And now, dear readers, we have reached the end of 1971; some
may rue this, but some may not, knowing full well what is to come. The brown suede maxi-skirtedness of this
year, loved by some, is about to be replaced by a new year, and to see us into
this different time is…T. Rex. Yes, they
started out ’71 and here they are to finish it, with a boogie so simple and
even off-handed that the band didn’t want it put out as a single, didn’t even
considerate single material, but the label felt otherwise, mainly because by
this time T. Rex were huge. I cannot even begin to imagine the legions of
kids and pre-teens who latched on to T.Rex, real
fans, ones who were not about to be conned into thinking anyone else really
mattered. T.Rex inspired them, many of
them becoming musicians as a result, all going their very different paths but
all starting here.
T. Rex by this time, lest we forget, had already had two
number one singles, a number one album with Electric Warrior , and one of those singles was even a hit
in the US (I grew up knowing it as “Bang A Gong”); all this with a style that went
right back to the essence of what rock ‘n’ roll was about – cars, girls,
boogie with an extra added sense that Bolan was not quite like everyone else.
Not superhuman, just different, glamorous – as glamorous as the vampire
he is at the end of this song, wanting to “Ssssssss-suck ya!” (apply own
metaphor of your choice).
But the beat for me is the primal thing – just off-kilter,
not quite the Bo Diddley beat but not that far away from the clave either; a
seductive waltz of sorts, a kind of roughness that sounds paradoxically smooth
as well, due to the long notes both sung and played in the song*. The total effect is a knockout: Bolan could be singing anything here and it
would be a smash, but his lyrics are the icing – from the title on down.
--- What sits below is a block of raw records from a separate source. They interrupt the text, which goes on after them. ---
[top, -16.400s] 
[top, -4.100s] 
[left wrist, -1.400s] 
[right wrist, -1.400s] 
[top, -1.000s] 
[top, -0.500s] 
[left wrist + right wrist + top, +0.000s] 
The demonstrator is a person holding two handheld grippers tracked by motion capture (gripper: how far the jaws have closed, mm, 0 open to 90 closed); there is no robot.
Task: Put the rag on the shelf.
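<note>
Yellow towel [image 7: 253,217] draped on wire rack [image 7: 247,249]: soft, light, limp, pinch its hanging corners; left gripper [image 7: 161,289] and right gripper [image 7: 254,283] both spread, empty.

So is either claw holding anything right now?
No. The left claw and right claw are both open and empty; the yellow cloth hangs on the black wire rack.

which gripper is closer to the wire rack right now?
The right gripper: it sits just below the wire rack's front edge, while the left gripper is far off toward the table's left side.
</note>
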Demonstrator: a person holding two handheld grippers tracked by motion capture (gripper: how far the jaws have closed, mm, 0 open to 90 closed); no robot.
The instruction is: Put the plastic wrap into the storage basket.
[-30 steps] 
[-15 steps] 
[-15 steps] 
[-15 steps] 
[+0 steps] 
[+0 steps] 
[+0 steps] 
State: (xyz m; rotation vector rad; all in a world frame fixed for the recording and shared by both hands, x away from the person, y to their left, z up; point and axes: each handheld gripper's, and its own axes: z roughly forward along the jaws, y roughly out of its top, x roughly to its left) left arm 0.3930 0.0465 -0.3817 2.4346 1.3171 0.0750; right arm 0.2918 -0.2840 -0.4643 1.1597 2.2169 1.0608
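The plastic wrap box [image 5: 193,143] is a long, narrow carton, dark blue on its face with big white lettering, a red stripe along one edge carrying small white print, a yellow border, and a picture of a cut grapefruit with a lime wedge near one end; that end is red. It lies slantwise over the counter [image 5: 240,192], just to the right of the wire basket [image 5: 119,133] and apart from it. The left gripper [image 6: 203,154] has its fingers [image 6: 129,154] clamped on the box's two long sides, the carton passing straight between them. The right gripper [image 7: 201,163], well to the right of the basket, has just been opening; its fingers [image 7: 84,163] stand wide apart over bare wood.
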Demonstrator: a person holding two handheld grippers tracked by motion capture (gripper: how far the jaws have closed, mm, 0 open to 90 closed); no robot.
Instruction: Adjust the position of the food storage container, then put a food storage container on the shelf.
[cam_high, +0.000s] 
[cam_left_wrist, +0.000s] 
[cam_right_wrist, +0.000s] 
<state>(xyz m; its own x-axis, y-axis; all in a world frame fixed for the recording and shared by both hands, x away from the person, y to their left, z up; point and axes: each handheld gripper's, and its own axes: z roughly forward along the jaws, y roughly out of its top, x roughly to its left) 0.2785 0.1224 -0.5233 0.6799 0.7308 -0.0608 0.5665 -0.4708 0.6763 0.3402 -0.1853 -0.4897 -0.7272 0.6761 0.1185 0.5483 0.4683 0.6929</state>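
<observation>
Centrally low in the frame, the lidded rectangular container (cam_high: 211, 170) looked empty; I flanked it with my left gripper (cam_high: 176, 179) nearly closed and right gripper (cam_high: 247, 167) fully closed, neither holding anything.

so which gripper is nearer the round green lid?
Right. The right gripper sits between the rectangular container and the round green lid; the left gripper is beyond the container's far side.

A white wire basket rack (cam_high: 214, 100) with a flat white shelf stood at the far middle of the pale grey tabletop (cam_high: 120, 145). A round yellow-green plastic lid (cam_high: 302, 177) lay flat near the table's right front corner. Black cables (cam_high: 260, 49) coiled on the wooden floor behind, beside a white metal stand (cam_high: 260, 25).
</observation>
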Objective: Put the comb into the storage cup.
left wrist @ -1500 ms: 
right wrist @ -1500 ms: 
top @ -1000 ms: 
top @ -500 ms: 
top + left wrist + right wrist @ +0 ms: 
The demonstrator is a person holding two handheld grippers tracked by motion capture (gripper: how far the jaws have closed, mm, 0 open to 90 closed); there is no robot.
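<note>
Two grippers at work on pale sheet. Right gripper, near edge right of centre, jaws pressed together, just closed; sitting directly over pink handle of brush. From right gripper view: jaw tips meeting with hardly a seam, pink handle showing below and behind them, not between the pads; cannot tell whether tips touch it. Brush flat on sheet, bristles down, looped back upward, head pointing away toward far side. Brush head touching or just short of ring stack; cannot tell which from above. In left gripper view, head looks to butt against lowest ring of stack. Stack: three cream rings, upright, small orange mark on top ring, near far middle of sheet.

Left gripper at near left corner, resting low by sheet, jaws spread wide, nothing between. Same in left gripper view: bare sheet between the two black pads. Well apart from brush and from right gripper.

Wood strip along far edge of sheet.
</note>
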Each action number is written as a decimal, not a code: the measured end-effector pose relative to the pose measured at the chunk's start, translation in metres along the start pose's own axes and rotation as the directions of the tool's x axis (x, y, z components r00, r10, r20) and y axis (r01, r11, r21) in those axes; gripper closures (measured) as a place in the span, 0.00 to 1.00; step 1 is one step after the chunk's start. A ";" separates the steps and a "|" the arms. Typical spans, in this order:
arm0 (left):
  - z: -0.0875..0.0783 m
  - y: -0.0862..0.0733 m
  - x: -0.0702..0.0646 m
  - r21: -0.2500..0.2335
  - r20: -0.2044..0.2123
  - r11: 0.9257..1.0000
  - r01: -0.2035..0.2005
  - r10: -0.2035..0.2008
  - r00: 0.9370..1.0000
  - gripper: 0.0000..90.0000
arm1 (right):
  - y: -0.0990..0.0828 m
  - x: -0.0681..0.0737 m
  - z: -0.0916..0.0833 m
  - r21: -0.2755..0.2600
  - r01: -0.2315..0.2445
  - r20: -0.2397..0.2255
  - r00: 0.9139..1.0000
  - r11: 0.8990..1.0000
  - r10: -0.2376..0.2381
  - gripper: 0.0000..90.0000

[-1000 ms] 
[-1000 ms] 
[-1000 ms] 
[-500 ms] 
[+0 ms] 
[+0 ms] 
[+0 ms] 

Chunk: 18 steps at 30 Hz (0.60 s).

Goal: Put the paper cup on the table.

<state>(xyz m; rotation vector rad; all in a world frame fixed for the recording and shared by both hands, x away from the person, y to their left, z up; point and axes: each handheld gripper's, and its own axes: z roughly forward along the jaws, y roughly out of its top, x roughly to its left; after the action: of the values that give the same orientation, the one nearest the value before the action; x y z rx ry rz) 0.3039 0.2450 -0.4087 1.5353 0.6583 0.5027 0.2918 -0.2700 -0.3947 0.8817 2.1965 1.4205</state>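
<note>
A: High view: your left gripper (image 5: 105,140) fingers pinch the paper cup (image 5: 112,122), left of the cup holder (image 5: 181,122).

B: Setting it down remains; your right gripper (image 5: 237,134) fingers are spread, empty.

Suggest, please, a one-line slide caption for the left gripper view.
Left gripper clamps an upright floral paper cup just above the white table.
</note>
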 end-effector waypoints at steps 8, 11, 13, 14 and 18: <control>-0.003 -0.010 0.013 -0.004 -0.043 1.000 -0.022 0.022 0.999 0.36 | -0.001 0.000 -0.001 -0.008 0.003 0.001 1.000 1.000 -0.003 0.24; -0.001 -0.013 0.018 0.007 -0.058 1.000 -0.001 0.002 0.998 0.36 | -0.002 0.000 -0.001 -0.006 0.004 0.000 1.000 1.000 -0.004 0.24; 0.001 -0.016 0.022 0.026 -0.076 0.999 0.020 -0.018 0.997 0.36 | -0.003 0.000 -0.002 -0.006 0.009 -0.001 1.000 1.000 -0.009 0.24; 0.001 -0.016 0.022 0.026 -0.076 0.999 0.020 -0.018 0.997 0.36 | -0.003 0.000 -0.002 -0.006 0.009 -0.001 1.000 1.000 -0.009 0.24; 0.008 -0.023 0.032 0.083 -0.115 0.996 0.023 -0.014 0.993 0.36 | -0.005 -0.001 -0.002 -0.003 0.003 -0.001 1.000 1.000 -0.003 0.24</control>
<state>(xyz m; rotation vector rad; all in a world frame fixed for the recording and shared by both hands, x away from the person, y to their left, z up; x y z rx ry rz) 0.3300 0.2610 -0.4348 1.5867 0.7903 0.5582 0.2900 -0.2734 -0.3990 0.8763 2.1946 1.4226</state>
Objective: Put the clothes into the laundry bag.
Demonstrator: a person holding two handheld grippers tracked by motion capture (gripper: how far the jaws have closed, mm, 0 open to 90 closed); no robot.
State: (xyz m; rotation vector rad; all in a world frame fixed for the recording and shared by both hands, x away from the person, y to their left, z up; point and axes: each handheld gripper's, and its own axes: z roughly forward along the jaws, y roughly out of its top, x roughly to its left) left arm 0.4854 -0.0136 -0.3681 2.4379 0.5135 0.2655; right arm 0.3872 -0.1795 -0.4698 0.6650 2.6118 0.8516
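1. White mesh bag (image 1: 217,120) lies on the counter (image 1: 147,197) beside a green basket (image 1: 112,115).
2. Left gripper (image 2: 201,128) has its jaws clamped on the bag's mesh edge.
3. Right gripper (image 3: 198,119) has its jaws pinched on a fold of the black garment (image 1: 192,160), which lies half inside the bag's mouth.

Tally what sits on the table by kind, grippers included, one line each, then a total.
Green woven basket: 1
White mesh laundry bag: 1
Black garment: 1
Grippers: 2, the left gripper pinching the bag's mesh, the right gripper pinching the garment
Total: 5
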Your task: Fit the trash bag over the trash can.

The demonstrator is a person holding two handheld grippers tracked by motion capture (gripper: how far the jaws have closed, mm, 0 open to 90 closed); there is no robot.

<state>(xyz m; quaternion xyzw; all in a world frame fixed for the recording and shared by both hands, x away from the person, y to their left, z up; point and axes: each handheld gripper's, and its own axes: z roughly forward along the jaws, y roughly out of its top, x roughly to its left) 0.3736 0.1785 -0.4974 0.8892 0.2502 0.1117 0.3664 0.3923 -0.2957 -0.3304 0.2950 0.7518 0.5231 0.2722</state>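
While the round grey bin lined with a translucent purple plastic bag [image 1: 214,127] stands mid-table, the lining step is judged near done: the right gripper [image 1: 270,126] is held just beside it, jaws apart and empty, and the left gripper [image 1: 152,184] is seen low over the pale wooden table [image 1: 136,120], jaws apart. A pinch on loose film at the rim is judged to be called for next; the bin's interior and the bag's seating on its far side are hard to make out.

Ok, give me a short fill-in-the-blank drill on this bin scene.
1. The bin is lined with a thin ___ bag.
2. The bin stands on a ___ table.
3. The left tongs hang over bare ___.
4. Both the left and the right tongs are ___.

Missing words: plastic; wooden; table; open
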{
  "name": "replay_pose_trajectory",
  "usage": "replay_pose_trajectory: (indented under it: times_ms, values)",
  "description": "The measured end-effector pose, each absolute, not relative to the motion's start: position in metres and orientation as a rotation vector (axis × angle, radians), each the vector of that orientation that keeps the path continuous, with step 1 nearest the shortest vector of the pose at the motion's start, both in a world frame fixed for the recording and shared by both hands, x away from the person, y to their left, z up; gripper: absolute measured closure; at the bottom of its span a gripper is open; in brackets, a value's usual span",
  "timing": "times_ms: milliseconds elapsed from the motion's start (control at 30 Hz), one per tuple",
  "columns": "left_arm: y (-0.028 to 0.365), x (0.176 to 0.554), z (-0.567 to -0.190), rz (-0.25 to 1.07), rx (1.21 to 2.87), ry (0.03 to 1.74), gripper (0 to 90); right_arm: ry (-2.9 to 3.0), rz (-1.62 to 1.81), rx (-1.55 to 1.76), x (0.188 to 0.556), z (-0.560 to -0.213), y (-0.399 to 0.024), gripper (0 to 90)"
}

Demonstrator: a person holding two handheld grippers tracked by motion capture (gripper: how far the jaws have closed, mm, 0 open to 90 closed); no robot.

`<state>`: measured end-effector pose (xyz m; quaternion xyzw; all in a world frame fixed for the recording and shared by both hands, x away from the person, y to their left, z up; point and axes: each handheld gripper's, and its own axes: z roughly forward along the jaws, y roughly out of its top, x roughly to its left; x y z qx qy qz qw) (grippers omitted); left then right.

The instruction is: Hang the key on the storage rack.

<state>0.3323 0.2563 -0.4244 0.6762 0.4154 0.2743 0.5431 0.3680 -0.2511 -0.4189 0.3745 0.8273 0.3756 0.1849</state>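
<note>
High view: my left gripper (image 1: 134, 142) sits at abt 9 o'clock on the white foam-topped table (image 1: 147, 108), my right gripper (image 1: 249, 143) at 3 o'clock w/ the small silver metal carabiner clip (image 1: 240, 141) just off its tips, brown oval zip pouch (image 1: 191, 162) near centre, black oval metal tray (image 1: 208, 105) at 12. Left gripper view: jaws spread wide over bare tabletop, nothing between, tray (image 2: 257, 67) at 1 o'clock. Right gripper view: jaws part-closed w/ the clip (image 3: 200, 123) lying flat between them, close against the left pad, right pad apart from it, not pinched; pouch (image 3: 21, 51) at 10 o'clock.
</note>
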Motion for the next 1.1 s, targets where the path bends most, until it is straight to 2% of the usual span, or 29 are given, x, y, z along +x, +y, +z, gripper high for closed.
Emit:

The elegance of “I’ll call you jaguar if I
may be so bold” – (Bolan considered this song to be “very funky” and a step
above general love song lyrics**) must have had some effect as well, if only to
show that rock/pop did not have to be
predictable, clichéd, generic. The
self-consciousness that rock/pop has about itself now – one that will be
dramatized in this blog in the coming year – is best dealt with by just making
good music, and Bolan was writing songs that he hoped would last.
Number two hits are often in opposition to the number ones,
and this one is a fine example, for many reasons. Benny Hill had the Christmas number one with
a song that was silly and full of double meanings (as you’d expect) – strictly for
the kids, kids too young to need or understand the grooviness of T.Rex, the
importance of Bolan’s hair, the glamor.
Hill went right for the obvious, Bolan took the obvious and made it
fresh, made it new.
Rock ’n’ roll has lasted long enough to be considered its own
art form; regular pop, for lack of a better term, continues right alongside the
fall-and-rise drama to come, as rock increasingly is albums-only stuff and pop,
which, if I can put it this way, is the essence of the whole thing, (the
beating heart, as Huey Lewis sort-of sings later) has to figure out what the
hell to do with itself. T.Rex stand as
the inspiration to not just another generation but to other musicians and
songwriters, who figure this glamor thing doesn’t just belong to elves, but
belongs to everyone. The battle coming up is between those who rue
the past and those too busy looking for a new costume to think about anything
else; in the meantime, T.Rex remind everyone just what it is they are fighting
about, in the first place.
Next up: when in
doubt, get your own tv show.
*It is more than possible that he picked up some of this from
the Os Mutantes hit “A
Minha Menina”; Bolan spent a lot of time and money buying and
listening to records, when he wasn’t busy writing and recording his own.
**Bolan goes back to Gene Vincent, as he says, for “The wild
winds blow/upon your cheek/the way you flip your hip/always leaves me weak.”